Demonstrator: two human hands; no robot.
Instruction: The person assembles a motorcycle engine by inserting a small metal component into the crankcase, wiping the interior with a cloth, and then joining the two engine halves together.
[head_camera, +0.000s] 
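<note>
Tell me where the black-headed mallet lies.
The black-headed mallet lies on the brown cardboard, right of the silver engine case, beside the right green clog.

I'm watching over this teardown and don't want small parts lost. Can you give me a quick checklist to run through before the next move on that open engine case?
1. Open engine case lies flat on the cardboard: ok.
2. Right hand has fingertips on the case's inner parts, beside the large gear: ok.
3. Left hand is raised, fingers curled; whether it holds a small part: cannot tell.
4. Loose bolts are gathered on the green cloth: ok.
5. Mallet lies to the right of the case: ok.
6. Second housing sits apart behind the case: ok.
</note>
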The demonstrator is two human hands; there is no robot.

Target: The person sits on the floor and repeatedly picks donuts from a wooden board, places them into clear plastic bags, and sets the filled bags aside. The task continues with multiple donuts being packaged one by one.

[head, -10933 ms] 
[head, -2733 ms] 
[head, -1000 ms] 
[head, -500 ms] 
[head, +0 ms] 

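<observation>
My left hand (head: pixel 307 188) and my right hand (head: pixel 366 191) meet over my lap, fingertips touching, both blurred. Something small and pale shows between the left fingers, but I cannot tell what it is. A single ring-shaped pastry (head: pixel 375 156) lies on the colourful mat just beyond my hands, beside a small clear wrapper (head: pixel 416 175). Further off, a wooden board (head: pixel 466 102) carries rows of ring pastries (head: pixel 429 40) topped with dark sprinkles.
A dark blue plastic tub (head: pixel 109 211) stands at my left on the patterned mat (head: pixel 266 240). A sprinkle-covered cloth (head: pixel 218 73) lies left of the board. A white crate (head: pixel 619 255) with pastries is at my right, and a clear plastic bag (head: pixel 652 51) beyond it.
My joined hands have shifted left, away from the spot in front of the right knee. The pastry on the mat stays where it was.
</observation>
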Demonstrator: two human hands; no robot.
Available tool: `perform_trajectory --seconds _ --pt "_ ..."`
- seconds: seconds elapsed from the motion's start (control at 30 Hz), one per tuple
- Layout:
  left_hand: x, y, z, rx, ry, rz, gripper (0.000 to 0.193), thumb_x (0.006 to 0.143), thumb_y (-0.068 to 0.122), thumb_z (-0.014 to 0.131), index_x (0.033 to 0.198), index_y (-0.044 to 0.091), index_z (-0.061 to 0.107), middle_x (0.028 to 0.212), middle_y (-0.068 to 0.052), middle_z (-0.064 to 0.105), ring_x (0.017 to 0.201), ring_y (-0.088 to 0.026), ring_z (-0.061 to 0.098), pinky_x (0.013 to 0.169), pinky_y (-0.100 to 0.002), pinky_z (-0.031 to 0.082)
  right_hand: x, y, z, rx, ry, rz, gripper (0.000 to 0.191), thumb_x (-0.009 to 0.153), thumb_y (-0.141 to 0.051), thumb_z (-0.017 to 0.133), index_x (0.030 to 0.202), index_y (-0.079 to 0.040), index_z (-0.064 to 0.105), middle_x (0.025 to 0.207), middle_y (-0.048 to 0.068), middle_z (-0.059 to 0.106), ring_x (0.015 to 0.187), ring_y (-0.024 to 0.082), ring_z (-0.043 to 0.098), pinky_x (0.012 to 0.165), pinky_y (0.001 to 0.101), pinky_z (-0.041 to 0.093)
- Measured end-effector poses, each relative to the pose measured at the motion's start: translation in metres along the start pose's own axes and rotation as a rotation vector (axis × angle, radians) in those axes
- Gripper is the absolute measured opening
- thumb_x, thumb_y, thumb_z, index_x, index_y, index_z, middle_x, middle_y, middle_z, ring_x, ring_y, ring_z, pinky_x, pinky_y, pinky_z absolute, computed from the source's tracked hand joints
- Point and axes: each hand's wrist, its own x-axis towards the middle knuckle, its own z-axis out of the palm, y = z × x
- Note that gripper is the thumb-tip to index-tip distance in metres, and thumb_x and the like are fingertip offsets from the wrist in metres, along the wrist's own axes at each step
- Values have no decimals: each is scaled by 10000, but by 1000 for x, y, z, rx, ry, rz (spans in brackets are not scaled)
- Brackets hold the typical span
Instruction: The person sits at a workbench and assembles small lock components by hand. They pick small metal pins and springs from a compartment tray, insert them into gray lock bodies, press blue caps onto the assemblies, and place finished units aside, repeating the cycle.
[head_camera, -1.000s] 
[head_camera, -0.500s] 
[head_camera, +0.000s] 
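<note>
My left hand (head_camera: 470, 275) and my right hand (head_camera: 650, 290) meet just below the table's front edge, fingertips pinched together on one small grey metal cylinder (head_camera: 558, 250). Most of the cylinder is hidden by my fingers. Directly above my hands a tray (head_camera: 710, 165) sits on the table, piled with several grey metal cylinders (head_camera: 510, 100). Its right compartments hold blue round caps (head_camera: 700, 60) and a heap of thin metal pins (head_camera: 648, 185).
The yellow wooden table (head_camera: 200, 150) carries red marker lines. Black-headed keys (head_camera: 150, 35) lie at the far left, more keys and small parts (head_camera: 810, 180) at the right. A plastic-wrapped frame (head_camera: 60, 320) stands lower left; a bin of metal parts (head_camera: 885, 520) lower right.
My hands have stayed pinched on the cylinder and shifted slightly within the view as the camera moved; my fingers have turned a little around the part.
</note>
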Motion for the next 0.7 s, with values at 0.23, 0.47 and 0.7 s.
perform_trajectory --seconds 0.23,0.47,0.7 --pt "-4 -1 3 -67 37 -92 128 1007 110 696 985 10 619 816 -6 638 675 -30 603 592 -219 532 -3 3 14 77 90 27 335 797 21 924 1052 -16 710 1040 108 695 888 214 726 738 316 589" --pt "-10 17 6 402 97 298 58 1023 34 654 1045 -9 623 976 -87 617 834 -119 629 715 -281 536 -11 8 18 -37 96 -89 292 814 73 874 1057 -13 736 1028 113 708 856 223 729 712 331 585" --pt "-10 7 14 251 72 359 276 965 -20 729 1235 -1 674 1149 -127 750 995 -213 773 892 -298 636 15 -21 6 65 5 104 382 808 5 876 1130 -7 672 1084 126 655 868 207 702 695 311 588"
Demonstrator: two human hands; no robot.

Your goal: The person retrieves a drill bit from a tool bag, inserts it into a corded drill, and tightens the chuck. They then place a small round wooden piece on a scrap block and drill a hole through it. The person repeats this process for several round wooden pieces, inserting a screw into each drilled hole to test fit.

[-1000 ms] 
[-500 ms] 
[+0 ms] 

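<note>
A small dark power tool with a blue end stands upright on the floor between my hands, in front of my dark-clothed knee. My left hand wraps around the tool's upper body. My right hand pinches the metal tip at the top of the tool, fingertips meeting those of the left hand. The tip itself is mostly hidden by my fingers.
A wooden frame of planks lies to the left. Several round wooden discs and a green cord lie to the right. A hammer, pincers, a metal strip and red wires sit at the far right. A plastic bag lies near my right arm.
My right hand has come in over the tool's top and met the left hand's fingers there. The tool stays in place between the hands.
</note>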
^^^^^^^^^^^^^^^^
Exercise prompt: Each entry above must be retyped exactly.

Solution to this task:
Demonstrator: two human hands; no robot.
Instruction: The person assembles a motorcycle engine by inserting a small metal component into the crankcase, wiping the interior with a cloth, and then joining the two engine halves together.
[head_camera, +0.000s] 
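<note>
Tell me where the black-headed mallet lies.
The black-headed mallet lies on the brown cardboard, right of the silver engine case, beside the right green clog.

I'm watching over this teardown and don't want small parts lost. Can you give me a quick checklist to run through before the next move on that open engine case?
1. Open engine case lies flat on the cardboard: ok.
2. Right hand has fingertips on the case's inner parts, beside the large gear: ok.
3. Left hand is raised, fingers curled; whether it holds a small part: cannot tell.
4. Loose bolts are gathered on the green cloth: ok.
5. Mallet lies to the right of the case: ok.
6. Second housing sits apart behind the case: ok.
</note>
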The demonstrator is two human hands; there is no robot.

Target: The person sits on the floor and repeatedly picks donuts from a wooden board, places them into clear plastic bags, and sets the filled bags aside. The task continues with multiple donuts being packaged one by one.

[head, -10933 ms] 
[head, -2733 ms] 
[head, -1000 ms] 
[head, -500 ms] 
[head, +0 ms] 

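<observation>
My left hand (head: pixel 307 188) and my right hand (head: pixel 366 191) meet over my lap, fingertips touching, both blurred. Something small and pale shows between the left fingers, but I cannot tell what it is. A single ring-shaped pastry (head: pixel 375 156) lies on the colourful mat just beyond my hands, beside a small clear wrapper (head: pixel 416 175). Further off, a wooden board (head: pixel 466 102) carries rows of ring pastries (head: pixel 429 40) topped with dark sprinkles.
A dark blue plastic tub (head: pixel 109 211) stands at my left on the patterned mat (head: pixel 266 240). A sprinkle-covered cloth (head: pixel 218 73) lies left of the board. A white crate (head: pixel 619 255) with pastries is at my right, and a clear plastic bag (head: pixel 652 51) beyond it.
My joined hands have shifted left, away from the spot in front of the right knee. The pastry on the mat stays where it was.
</observation>
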Demonstrator: two human hands; no robot.
Available tool: `perform_trajectory --seconds _ --pt "_ ..."`
- seconds: seconds elapsed from the motion's start (control at 30 Hz), one per tuple
- Layout:
  left_hand: x, y, z, rx, ry, rz, gripper (0.000 to 0.193), thumb_x (0.006 to 0.143), thumb_y (-0.068 to 0.122), thumb_z (-0.014 to 0.131), index_x (0.033 to 0.198), index_y (-0.044 to 0.091), index_z (-0.061 to 0.107), middle_x (0.028 to 0.212), middle_y (-0.068 to 0.052), middle_z (-0.064 to 0.105), ring_x (0.017 to 0.201), ring_y (-0.088 to 0.026), ring_z (-0.061 to 0.098), pinky_x (0.013 to 0.169), pinky_y (-0.100 to 0.002), pinky_z (-0.031 to 0.082)
  right_hand: x, y, z, rx, ry, rz, gripper (0.000 to 0.191), thumb_x (-0.009 to 0.153), thumb_y (-0.141 to 0.051), thumb_z (-0.017 to 0.133), index_x (0.030 to 0.202), index_y (-0.079 to 0.040), index_z (-0.064 to 0.105), middle_x (0.025 to 0.207), middle_y (-0.048 to 0.068), middle_z (-0.059 to 0.106), ring_x (0.015 to 0.187), ring_y (-0.024 to 0.082), ring_z (-0.043 to 0.098), pinky_x (0.012 to 0.165), pinky_y (0.001 to 0.101), pinky_z (-0.041 to 0.093)
- Measured end-effector poses, each relative to the pose measured at the motion's start: translation in metres along the start pose's own axes and rotation as a rotation vector (axis × angle, radians) in those axes
- Gripper is the absolute measured opening
- thumb_x, thumb_y, thumb_z, index_x, index_y, index_z, middle_x, middle_y, middle_z, ring_x, ring_y, ring_z, pinky_x, pinky_y, pinky_z absolute, computed from the source's tracked hand joints
- Point and axes: each hand's wrist, its own x-axis towards the middle knuckle, its own z-axis out of the palm, y = z × x
- Note that gripper is the thumb-tip to index-tip distance in metres, and thumb_x and the like are fingertip offsets from the wrist in metres, along the wrist's own axes at each step
- Values have no decimals: each is scaled by 10000, but by 1000 for x, y, z, rx, ry, rz (spans in brackets are not scaled)
- Brackets hold the typical span
Instruction: The person sits at a workbench and assembles small lock components by hand. They pick small metal pins and springs from a compartment tray, insert them into gray lock bodies, press blue caps onto the assemblies, and place finished units aside, repeating the cycle.
[head_camera, -1.000s] 
[head_camera, -0.500s] 
[head_camera, +0.000s] 
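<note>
My left hand (head_camera: 470, 275) and my right hand (head_camera: 650, 290) meet just below the table's front edge, fingertips pinched together on one small grey metal cylinder (head_camera: 558, 250). Most of the cylinder is hidden by my fingers. Directly above my hands a tray (head_camera: 710, 165) sits on the table, piled with several grey metal cylinders (head_camera: 510, 100). Its right compartments hold blue round caps (head_camera: 700, 60) and a heap of thin metal pins (head_camera: 648, 185).
The yellow wooden table (head_camera: 200, 150) carries red marker lines. Black-headed keys (head_camera: 150, 35) lie at the far left, more keys and small parts (head_camera: 810, 180) at the right. A plastic-wrapped frame (head_camera: 60, 320) stands lower left; a bin of metal parts (head_camera: 885, 520) lower right.
My hands have stayed pinched on the cylinder and shifted slightly within the view as the camera moved; my fingers have turned a little around the part.
</note>
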Motion for the next 0.7 s, with values at 0.23, 0.47 and 0.7 s.
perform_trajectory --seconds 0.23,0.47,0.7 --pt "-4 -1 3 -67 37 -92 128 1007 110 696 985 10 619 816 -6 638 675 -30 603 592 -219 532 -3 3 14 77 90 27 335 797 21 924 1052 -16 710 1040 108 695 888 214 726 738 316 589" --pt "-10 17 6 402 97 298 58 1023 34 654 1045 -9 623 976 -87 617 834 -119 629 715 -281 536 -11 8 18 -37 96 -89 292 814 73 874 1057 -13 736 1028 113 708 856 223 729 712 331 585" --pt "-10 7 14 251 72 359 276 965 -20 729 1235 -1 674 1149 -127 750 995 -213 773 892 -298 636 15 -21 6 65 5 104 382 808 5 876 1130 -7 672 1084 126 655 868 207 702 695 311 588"
Demonstrator: two human hands; no robot.

Your goal: The person retrieves a drill bit from a tool bag, inserts it into a corded drill, and tightens the chuck. They then place a small round wooden piece on a scrap block and drill a hole through it. The person repeats this process for several round wooden pieces, inserting a screw into each drilled hole to test fit.

[-1000 ms] 
[-500 ms] 
[+0 ms] 

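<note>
A small dark power tool with a blue end stands upright on the floor between my hands, in front of my dark-clothed knee. My left hand wraps around the tool's upper body. My right hand pinches the metal tip at the top of the tool, fingertips meeting those of the left hand. The tip itself is mostly hidden by my fingers.
A wooden frame of planks lies to the left. Several round wooden discs and a green cord lie to the right. A hammer, pincers, a metal strip and red wires sit at the far right. A plastic bag lies near my right arm.
My right hand has come in over the tool's top and met the left hand's fingers there. The tool stays in place between the hands.
</note>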

The output requires nothing else.